■ **EXERCISE PROMPT**: Everything in the data below is left aside except the lines from the one containing "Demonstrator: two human" through the one containing "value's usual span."; repeat those exactly.

■ **DATA FOR THE TASK**:
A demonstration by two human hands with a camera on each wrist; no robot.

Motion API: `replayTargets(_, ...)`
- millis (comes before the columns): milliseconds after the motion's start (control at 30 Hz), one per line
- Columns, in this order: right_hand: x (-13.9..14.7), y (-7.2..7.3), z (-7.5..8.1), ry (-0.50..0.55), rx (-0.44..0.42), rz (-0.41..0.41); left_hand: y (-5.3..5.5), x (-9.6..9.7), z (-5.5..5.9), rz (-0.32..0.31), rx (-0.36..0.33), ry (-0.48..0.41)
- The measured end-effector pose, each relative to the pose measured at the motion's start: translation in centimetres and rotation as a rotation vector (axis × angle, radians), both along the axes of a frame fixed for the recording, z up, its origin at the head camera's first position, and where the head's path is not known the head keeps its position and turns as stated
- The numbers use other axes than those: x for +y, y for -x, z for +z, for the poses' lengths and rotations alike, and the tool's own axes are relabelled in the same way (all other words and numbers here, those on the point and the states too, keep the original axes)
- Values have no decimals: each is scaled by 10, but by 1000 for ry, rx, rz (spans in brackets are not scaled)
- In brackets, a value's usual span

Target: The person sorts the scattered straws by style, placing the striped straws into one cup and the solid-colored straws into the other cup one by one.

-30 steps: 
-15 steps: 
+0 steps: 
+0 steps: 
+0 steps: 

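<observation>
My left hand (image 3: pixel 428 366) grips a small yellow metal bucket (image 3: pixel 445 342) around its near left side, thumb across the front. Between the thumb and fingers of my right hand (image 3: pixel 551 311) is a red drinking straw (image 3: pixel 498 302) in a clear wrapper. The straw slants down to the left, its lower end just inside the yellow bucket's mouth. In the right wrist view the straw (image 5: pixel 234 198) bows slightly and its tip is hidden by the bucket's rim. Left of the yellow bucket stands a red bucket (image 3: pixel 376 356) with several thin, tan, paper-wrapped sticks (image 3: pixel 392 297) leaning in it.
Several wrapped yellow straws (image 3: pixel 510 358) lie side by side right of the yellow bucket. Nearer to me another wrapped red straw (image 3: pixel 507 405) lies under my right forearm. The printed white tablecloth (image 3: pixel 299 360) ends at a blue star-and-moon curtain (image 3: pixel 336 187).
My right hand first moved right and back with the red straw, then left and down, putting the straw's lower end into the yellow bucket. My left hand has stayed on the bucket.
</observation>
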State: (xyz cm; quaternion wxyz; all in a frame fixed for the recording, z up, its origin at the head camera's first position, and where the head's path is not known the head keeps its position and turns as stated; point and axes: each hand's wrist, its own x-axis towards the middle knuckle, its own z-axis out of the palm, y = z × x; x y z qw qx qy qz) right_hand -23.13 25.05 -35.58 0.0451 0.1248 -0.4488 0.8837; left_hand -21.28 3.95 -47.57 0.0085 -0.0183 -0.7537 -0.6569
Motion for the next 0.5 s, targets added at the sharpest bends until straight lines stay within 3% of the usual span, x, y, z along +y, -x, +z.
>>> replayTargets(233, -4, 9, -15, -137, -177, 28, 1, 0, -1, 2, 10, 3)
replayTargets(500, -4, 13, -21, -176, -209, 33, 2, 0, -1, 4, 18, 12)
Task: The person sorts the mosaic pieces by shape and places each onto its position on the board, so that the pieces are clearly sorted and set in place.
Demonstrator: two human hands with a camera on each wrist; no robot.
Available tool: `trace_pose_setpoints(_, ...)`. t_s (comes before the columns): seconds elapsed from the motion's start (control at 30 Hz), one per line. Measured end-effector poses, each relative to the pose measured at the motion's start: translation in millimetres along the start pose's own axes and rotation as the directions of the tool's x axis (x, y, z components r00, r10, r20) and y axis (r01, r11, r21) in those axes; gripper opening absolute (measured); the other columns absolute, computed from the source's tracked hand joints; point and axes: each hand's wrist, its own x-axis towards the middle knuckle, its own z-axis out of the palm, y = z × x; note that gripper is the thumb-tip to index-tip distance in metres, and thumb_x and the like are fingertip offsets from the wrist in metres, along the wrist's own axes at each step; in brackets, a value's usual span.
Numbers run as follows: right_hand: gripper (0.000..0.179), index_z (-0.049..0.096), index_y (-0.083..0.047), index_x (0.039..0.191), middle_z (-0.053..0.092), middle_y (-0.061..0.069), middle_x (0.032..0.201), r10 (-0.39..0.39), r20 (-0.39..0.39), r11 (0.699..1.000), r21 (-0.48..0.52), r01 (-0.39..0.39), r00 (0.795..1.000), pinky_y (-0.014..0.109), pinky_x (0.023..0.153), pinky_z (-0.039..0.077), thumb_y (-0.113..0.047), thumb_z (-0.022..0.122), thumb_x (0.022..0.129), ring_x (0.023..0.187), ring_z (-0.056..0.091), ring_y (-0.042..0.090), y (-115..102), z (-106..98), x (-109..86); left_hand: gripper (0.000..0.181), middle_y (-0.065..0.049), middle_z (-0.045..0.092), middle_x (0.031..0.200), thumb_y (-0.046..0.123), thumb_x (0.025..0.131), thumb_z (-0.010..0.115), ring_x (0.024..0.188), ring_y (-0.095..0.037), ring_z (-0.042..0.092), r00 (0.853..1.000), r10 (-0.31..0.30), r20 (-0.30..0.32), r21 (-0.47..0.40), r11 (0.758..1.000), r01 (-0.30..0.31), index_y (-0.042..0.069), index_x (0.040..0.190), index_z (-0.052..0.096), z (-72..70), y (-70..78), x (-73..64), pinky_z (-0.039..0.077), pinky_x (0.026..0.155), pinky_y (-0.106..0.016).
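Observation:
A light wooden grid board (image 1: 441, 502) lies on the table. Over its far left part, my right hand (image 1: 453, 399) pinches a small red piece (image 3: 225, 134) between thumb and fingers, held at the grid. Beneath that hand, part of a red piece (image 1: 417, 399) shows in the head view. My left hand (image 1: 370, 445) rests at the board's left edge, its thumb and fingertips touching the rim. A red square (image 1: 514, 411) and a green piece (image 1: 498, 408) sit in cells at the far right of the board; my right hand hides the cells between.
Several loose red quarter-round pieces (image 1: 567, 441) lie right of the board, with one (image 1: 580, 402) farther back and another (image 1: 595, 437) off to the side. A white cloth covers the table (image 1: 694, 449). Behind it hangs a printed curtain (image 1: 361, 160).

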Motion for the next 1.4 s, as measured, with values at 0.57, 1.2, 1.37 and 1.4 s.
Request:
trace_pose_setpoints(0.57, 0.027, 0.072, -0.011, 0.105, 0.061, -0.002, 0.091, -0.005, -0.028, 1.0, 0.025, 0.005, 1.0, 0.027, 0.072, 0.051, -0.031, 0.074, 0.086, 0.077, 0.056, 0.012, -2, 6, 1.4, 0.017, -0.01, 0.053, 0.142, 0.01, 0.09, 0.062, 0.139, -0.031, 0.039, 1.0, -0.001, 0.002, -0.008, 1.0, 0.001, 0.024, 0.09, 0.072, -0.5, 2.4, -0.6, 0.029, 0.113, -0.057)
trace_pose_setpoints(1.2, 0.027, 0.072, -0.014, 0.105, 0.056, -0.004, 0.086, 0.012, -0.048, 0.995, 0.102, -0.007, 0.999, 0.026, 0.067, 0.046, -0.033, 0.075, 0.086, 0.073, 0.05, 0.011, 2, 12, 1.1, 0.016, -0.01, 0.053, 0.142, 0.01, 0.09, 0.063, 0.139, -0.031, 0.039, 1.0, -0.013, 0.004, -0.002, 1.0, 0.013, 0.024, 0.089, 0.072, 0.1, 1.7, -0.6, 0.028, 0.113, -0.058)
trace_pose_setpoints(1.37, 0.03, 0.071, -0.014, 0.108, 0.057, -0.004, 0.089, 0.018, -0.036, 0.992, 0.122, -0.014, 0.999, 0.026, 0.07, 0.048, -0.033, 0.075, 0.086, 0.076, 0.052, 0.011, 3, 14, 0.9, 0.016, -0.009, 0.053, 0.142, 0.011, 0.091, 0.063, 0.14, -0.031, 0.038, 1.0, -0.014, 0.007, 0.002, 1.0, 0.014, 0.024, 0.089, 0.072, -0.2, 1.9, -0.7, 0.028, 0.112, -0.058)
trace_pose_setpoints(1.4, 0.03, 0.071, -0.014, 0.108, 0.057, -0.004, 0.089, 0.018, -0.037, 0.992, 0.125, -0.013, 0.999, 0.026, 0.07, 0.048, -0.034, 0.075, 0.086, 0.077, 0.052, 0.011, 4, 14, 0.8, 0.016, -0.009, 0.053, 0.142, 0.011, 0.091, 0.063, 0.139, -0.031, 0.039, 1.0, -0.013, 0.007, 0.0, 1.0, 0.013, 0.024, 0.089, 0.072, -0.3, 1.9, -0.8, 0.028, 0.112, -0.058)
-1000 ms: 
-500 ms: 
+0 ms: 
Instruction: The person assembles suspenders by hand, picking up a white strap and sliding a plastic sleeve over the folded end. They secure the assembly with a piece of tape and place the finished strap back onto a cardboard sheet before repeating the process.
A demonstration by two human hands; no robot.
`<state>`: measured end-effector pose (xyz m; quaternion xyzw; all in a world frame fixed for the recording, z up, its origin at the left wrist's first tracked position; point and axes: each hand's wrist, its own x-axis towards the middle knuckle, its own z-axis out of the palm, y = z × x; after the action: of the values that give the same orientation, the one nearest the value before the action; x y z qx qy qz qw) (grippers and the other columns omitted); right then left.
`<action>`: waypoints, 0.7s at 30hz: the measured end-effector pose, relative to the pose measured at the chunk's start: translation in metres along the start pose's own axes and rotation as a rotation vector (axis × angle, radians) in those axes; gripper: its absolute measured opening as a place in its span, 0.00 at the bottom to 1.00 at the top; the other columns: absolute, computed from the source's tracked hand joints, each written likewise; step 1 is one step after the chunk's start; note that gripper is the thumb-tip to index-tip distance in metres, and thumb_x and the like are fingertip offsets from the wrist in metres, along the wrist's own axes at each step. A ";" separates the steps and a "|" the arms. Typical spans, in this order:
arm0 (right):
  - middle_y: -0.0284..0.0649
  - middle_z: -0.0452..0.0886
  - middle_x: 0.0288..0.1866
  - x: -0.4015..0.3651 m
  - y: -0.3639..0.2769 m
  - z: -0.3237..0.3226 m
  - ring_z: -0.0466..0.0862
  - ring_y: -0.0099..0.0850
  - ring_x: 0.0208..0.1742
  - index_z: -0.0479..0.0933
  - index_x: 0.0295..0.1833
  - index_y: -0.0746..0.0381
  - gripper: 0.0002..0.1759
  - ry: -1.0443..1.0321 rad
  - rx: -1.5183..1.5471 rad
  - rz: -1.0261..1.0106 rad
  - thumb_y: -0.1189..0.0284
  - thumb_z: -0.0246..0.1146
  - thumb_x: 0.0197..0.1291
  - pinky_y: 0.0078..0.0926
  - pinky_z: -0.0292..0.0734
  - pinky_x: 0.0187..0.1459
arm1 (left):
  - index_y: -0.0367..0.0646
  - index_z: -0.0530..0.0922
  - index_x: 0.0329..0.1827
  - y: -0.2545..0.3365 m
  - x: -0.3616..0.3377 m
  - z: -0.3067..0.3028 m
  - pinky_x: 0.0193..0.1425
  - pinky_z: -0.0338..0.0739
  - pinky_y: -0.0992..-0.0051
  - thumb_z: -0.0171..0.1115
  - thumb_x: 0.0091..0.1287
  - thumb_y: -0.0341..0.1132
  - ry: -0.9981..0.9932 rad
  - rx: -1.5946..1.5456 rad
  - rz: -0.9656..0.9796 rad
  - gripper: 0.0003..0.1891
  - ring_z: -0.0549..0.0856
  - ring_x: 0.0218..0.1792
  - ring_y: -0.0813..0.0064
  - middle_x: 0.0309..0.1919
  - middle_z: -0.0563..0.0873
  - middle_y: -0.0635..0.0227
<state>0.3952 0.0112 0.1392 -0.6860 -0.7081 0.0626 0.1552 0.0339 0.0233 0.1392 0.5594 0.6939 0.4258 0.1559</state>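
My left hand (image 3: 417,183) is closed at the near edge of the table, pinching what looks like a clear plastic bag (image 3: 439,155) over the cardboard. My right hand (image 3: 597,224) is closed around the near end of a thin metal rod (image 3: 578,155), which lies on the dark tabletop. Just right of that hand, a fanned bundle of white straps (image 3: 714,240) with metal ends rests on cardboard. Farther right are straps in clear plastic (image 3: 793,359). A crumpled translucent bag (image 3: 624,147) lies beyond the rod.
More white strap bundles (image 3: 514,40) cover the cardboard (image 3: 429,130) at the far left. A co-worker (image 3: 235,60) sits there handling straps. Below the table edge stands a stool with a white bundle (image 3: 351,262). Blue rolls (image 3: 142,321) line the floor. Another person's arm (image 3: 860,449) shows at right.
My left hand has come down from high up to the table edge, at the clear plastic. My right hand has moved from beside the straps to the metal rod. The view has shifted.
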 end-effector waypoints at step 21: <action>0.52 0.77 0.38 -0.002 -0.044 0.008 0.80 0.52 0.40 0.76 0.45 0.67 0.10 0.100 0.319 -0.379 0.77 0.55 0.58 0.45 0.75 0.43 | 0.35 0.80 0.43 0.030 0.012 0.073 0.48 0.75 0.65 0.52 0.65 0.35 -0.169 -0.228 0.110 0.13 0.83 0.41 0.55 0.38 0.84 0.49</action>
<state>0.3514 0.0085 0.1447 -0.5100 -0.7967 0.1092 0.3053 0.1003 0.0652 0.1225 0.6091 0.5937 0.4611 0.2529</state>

■ **TASK OUTPUT**:
Demonstrator: two human hands with a camera on each wrist; no robot.
Available tool: `trace_pose_setpoints(_, ...)`. t_s (comes before the columns): seconds elapsed from the motion's start (control at 30 Hz), one per line. Measured end-effector poses, each relative to the pose measured at the motion's start: translation in millimetres along the start pose's own axes and rotation as the directions of the tool's x axis (x, y, z components r00, r10, r20) and y axis (r01, r11, r21) in those axes; gripper opening absolute (measured); the other columns absolute, computed from the source's tracked hand joints; point and axes: each hand's wrist, its own x-axis towards the middle knuckle, its own z-axis out of the palm, y = z × x; note that gripper is the thumb-tip to index-tip distance in metres, and thumb_x and the like are fingertip offsets from the wrist in metres, along the wrist's own axes at each step; in brackets, a value's usual span.

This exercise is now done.